[WHAT NEEDS TO BE DONE]: In the entries below, how many lines contain the string "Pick"? State the number and nothing else.

[DATASET RECORDS]:
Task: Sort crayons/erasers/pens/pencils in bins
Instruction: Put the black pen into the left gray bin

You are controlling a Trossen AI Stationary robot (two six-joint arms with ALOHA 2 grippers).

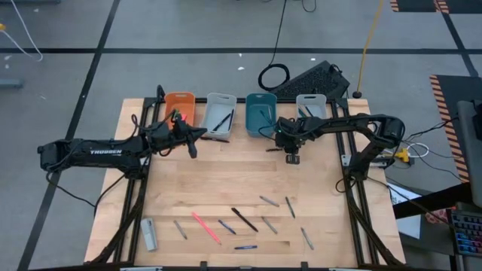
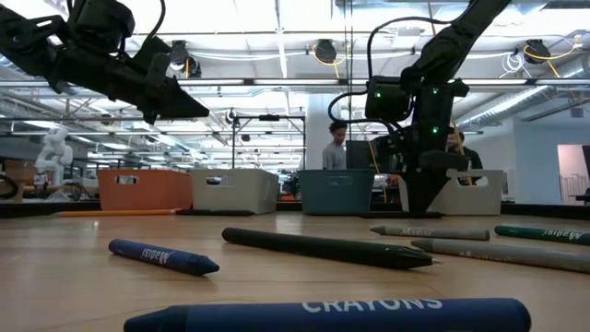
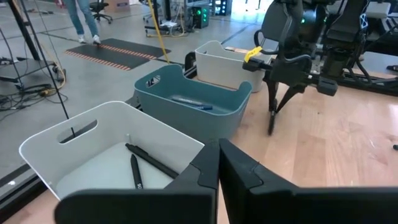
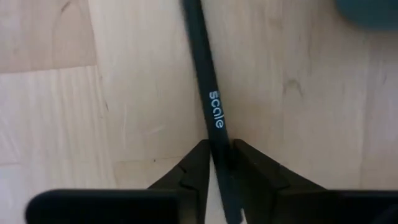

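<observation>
Pale wood planks make the table (image 1: pixel 226 188), and along its near edge lie scattered sticks: a blue crayon (image 2: pixel 332 316) printed CRAYONS lies closest to the low camera, a second blue crayon (image 2: pixel 163 257) just behind it, then a long black pen (image 2: pixel 327 248) lying nearly crosswise with its tip to the right, and grey pencils (image 2: pixel 502 252) beside it. In the high view a pink stick (image 1: pixel 205 227) lies slanted among them.

Farther back, the right gripper (image 1: pixel 292 156) stands just in front of the teal bin (image 1: pixel 261 113), its fingers (image 4: pixel 193 168) closed on a black pen marked "scale" (image 4: pixel 208 99); in the right wrist view the pen's long axis runs straight out from between the fingers, over the wood.

The left gripper (image 1: pixel 191 139) hovers in front of the orange bin (image 1: pixel 180 108) and a grey-white bin (image 1: pixel 218 114) holding two black pens (image 3: pixel 146 163); its jaws look closed with nothing between them.

A second grey-white bin (image 1: pixel 311 106) ends the row. Beyond the table, people (image 2: pixel 336 146) stand in a bright workshop.
</observation>
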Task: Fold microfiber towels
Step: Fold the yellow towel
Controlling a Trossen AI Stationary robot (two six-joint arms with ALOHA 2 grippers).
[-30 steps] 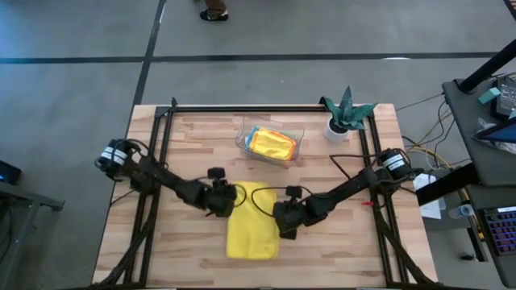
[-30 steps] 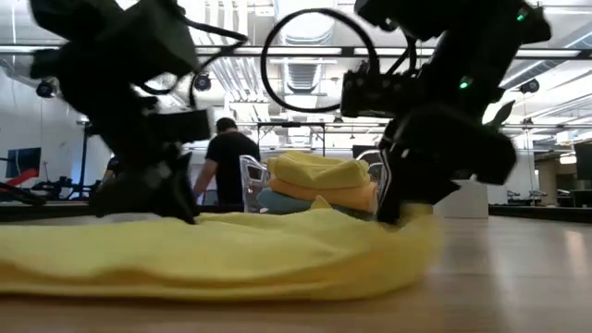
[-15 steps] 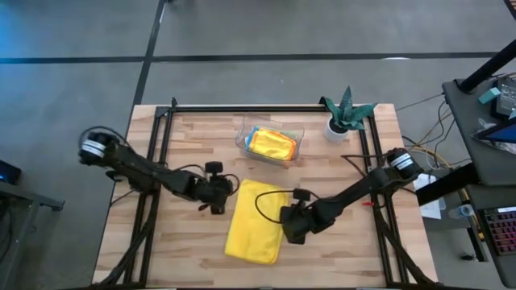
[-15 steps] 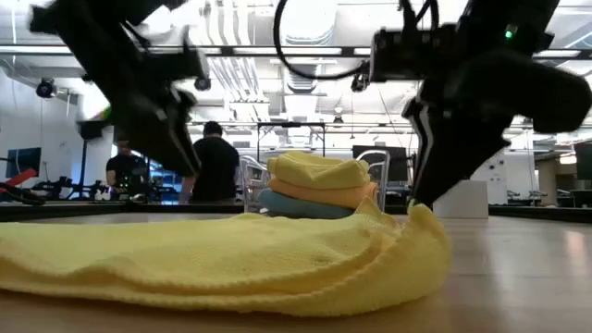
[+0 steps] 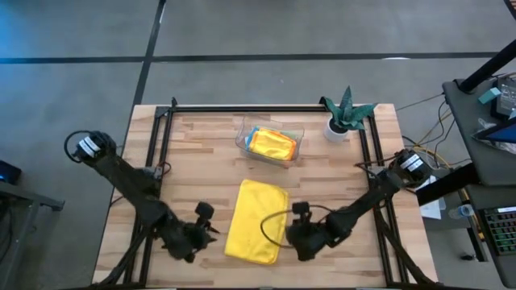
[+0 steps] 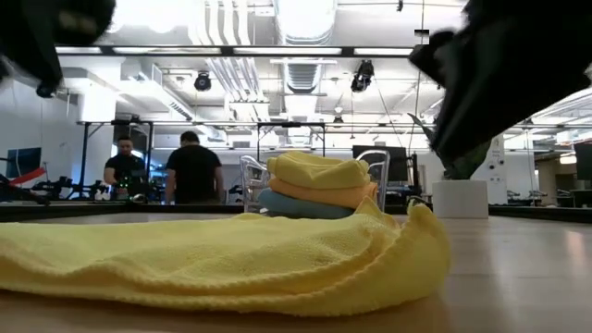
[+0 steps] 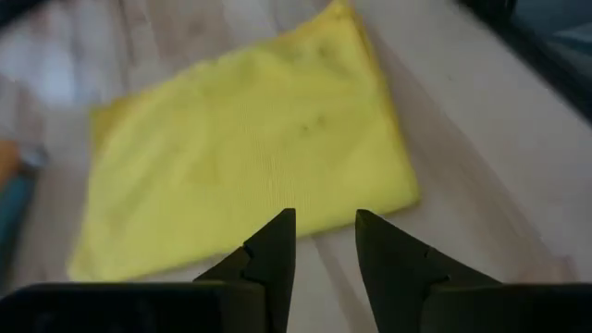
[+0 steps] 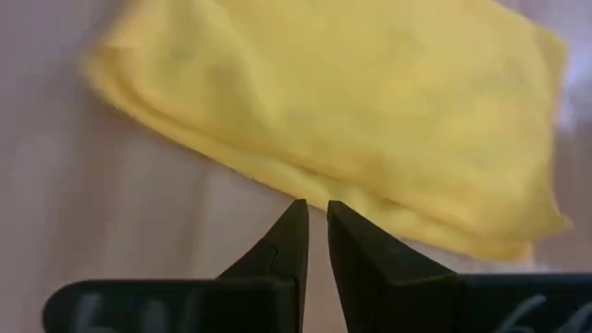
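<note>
the wooden tabletop is made of pale planks with a black frame around it. in the middle of its near half lies a folded yellow towel. it is a soft, fuzzy rectangle, and its long side runs from the near edge toward the far edge, leaning a little to the right at the far end. it lies flat in layers, and the edges look thick and puffy from the low view.

behind it, well apart, a clear tray holds a stack of folded towels, yellow on top, then orange, then blue. a small green plant in a white pot stands at the far right corner.

the left gripper is just beside the towel's near left side, jaws a little apart and holding nothing. the right gripper is just beside its near right side, jaws almost closed and holding nothing.

two people stand far off in the room.
</note>
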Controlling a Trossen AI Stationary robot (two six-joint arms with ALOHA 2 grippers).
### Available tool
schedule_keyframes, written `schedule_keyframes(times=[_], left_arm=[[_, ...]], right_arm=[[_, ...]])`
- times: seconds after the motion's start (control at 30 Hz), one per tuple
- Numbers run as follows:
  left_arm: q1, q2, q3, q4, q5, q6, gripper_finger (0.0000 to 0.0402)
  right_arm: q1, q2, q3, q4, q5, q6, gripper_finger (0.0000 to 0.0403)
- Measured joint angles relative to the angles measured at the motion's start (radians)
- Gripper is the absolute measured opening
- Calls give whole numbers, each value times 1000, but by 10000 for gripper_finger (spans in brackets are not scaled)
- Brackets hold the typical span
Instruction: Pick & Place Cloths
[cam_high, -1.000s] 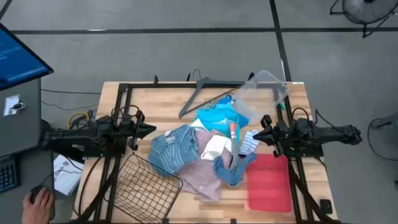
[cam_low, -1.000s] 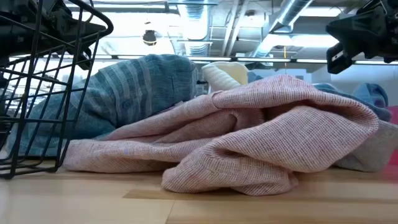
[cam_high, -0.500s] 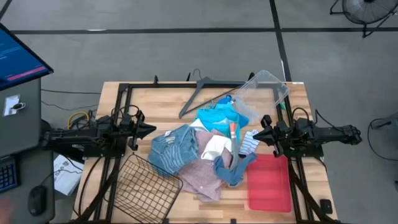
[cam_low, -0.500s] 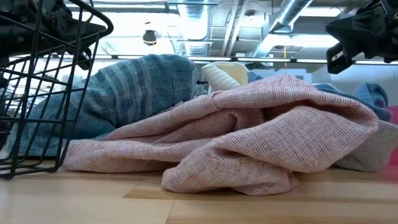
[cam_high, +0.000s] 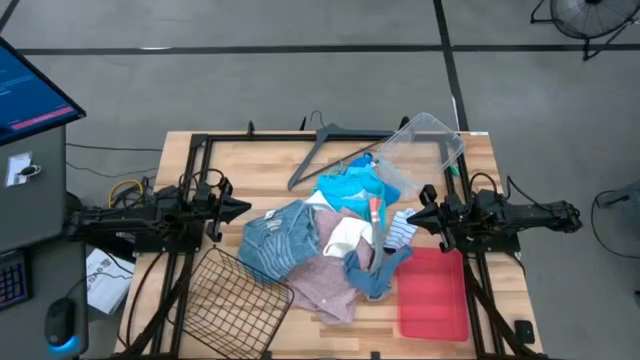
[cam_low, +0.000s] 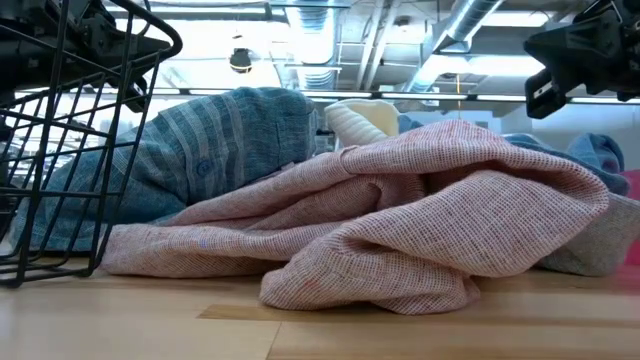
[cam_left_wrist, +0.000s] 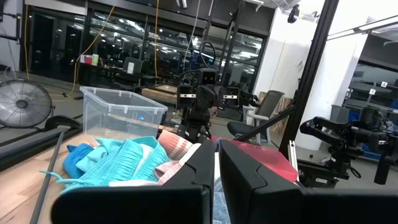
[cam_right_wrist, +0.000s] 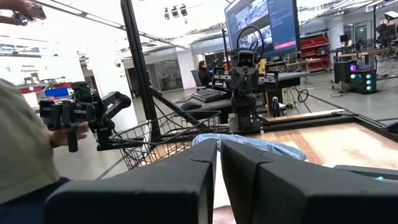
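Observation:
The cloths lie heaped at the table's middle. Blue denim (cam_high: 272, 245) is at the heap's left and dusty pink (cam_high: 332, 283) at its near side. Bright turquoise (cam_high: 352, 188) is at its far side, white (cam_high: 345, 236) in the centre, a striped sock (cam_high: 401, 228) and a grey-blue piece (cam_high: 377, 270) at the right. The low view shows the pink cloth (cam_low: 400, 220) resting on the tabletop in front of the denim (cam_low: 200, 150). My left gripper (cam_high: 245, 209) (cam_left_wrist: 216, 152) hovers shut, left of the heap. My right gripper (cam_high: 415, 215) (cam_right_wrist: 219, 144) hovers shut at its right, beside the sock.
A black wire basket (cam_high: 235, 300) lies tipped at the near left, beside the denim. A red tray (cam_high: 433, 295) lies at the near right. A clear plastic bin (cam_high: 422, 145) and a grey hanger (cam_high: 330, 145) sit at the far side. A person (cam_right_wrist: 25, 155) shows beyond the table.
Both arms and the cloths have kept still. A person's hand on the mouse beside the table's near left corner has drawn away out of view.

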Motion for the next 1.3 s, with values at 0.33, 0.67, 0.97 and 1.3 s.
schedule_keyframes(times=[0.33,0.67,0.97,1.3], left_arm=[[0,0,0,4,0,0,8],[0,0,0,25,0,1,8],[0,0,0,182,0,-13,8],[0,0,0,570,23,11,8]], right_arm=[[0,0,0,0,0,0,21],[0,0,0,0,0,0,21],[0,0,0,1,0,0,21],[0,0,0,142,3,71,21]])
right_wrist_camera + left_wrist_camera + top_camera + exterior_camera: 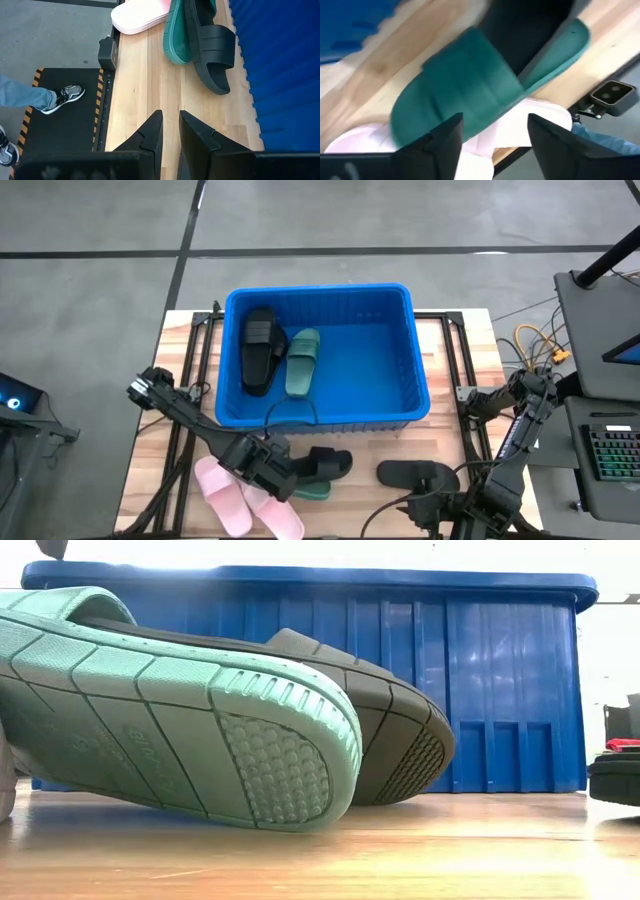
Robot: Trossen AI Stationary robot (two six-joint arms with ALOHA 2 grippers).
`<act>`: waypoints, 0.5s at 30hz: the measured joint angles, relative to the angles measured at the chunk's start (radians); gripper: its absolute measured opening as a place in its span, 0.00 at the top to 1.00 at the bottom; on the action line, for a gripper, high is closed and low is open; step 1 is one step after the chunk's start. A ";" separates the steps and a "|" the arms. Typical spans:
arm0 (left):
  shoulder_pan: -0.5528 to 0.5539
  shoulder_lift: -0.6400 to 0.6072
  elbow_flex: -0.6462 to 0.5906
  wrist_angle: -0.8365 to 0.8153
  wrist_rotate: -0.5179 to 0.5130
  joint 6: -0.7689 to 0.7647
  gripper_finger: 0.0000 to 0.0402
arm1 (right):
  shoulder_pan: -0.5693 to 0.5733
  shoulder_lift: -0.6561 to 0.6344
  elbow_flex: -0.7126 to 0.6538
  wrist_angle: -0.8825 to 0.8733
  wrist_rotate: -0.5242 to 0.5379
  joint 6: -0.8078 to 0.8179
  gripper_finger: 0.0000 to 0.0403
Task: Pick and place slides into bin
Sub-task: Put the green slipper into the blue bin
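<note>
Large blue bin (pixel 415 370) at the middle of the wooden table (pixel 455 445), used here as the landmark. Inside the bin, against its left wall: a black slide (pixel 259 348) and, just beside it toward the centre, a dark green slide (pixel 302 362).

Outside the bin, along its front wall: a second dark green slide (pixel 470 80) near the left front corner, tilted up on edge with a black slide (pixel 212 45) leaning against it, sole lifted off the wood as seen from table height. Two light pink slides (pixel 245 498) farther out from the bin's left front corner, touching each other, one tucked partly under the green slide. One more black slide (pixel 418 474) lying flat off the bin's right front corner, apart from the rest.

Left gripper (pixel 492 137) low over the green slide by the front wall, fingers spread apart, nothing clamped between them. Right gripper (pixel 170 132) off the bin's right front corner, above bare wood, fingers nearly together with a narrow gap, holding nothing.
</note>
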 joint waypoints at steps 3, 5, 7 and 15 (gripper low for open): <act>-0.013 -0.002 -0.002 -0.045 0.000 -0.017 0.42 | 0.000 0.000 0.000 0.000 0.000 -0.001 0.87; -0.021 -0.002 -0.006 -0.064 -0.002 -0.021 0.40 | 0.000 0.000 0.000 -0.001 0.000 -0.004 0.87; -0.025 -0.003 -0.021 -0.064 -0.005 -0.025 0.39 | 0.000 0.000 0.000 -0.002 0.000 -0.004 0.87; -0.033 -0.037 -0.157 0.044 -0.006 -0.075 0.38 | 0.000 0.000 0.000 -0.002 0.000 -0.004 0.87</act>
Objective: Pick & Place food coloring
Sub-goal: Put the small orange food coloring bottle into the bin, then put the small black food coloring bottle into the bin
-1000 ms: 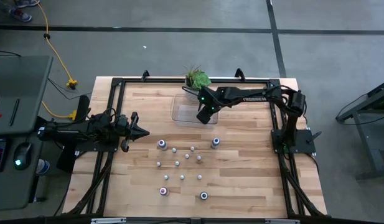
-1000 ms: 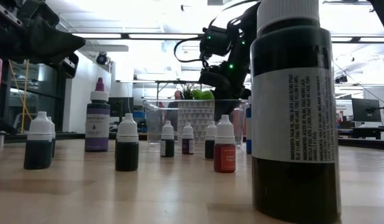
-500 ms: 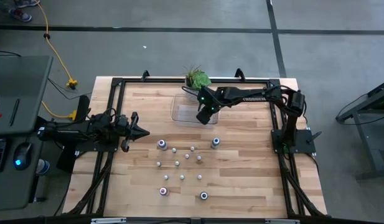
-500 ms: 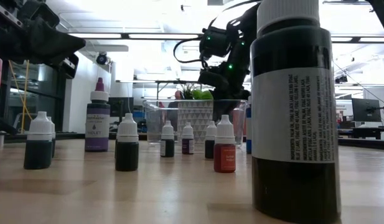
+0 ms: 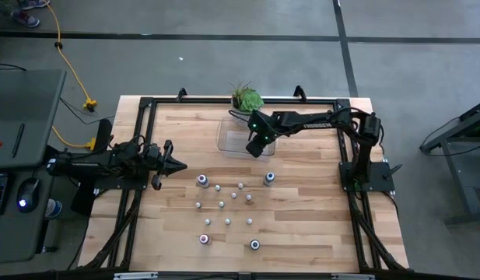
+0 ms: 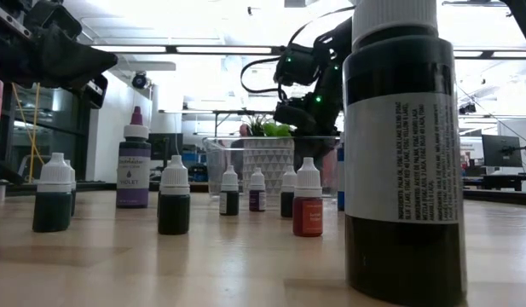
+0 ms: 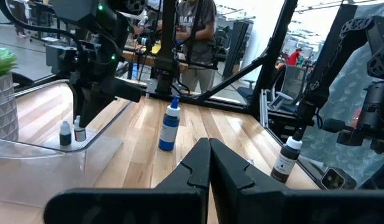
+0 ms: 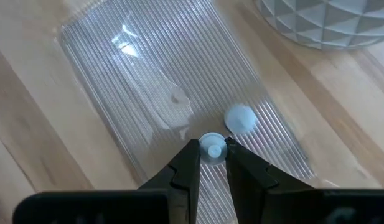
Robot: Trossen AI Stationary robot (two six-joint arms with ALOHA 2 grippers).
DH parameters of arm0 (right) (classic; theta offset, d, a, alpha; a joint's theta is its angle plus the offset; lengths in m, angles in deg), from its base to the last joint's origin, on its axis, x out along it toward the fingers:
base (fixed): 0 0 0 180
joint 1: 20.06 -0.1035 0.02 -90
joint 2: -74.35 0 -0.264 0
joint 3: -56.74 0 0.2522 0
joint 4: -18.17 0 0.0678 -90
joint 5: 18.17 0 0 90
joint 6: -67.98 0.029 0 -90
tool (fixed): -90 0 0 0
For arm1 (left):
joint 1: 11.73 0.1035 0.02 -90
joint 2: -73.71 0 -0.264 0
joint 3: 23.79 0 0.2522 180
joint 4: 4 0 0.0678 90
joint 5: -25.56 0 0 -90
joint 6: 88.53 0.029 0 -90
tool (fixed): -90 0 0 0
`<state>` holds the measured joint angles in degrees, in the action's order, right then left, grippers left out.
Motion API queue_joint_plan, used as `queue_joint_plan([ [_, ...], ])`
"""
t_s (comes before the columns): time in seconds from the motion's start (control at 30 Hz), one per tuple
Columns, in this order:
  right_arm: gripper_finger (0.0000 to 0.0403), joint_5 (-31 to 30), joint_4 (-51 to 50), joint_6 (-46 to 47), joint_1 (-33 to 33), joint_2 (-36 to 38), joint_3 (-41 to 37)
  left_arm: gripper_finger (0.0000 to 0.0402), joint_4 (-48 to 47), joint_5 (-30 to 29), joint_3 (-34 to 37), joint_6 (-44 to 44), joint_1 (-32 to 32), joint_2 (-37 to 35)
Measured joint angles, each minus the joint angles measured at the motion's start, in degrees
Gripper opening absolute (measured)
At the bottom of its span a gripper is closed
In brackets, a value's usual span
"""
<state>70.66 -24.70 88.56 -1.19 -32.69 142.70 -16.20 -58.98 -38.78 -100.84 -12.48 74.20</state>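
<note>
Inside the clear tray [image 8: 117, 81] stand two bottles [image 8: 241, 118], one clamped in the right gripper [image 8: 211, 163] jaws.

Pale wood-plank table top [image 5: 302, 210], smooth with a soft sheen — framed by matt black metal rails [image 5: 138, 148]. Clear ribbed plastic tray [image 8: 148, 81], glossy, catching glare; beside it a white faceted plant pot [image 8: 316, 22], matt. Small plastic food coloring bottles [image 6: 308, 198] with matt white caps and glossy paper labels; matt black right gripper [image 8: 210, 155] pinching a white cap.
</note>
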Motion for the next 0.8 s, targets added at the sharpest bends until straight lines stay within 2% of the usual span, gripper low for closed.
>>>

[EXERCISE SOLUTION]: 3